As 2021 draws to a close, we are pausing to reflect on the past year – a year that has seen the continuing devastating impact of the ongoing COVID pandemic, which we are recognizing as becoming endemic and has disproportionately affected both older adults and Black, Indigenous, and People of Color.
Highlights of the year include the announcement of our new strategic plan, which describes how we will achieve our mission to improve the health and well-being of older Californians and their caregivers through the integration of health and social services. We also recognize that there is much work to be done to advance a more just and equitable care system.
To that end, we have outlined our investment in the Three Ts: Teams, Training, and Technology, in continued support for capacity building for non-profit organizations, including a focus on reducing racial health disparities, and speaking out on important current and emerging issues such as ageism and Aduhelm.
We cannot do this work alone. Achieving a vision where social services and health care are connected and operate seamlessly will take the continued, concentrated efforts of many partners, grantees, and colleagues. We hope you will continue with us on this journey.
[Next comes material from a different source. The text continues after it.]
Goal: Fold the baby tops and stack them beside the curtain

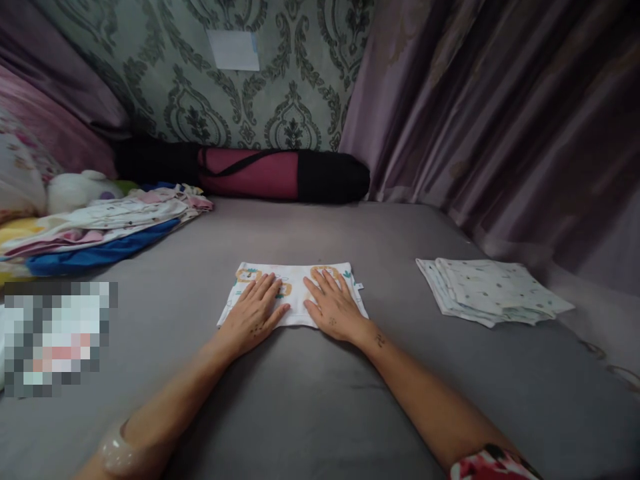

In our work, we will continue to learn, listen, and improve our approaches and practices at every opportunity.
We are filled with gratitude for the work you and your teams are doing to improve care for older persons and to create systems that will make quality care a reality for all.
Please read along as we recount our Top 10 blog posts of 2021:
- Our Plan to Improve the Well-being of Older Californians and Caregivers, by Christopher Langston, September 22, 2021: As I just mentioned, Archstone Foundation’s new strategic plan will strive to accomplish our goal to improve the health and well-being of older Californians and their caregivers by building more effective cross-sector Teams, providing appropriate Training to all for their roles on those new teams, and supporting the development of appropriate Technology for efficient teamwork – known as the Three Ts. We will measure our impact to be sure that we are making real change in people’s lives and to be sure that our efforts are reducing, rather than exacer1bating, racial, ethnic, and geographic disparities. This blog by President and CEO Christopher Langston provides more details about our new strategic plan and our vision for how we will help achieve better lives for older Californians and their caregivers.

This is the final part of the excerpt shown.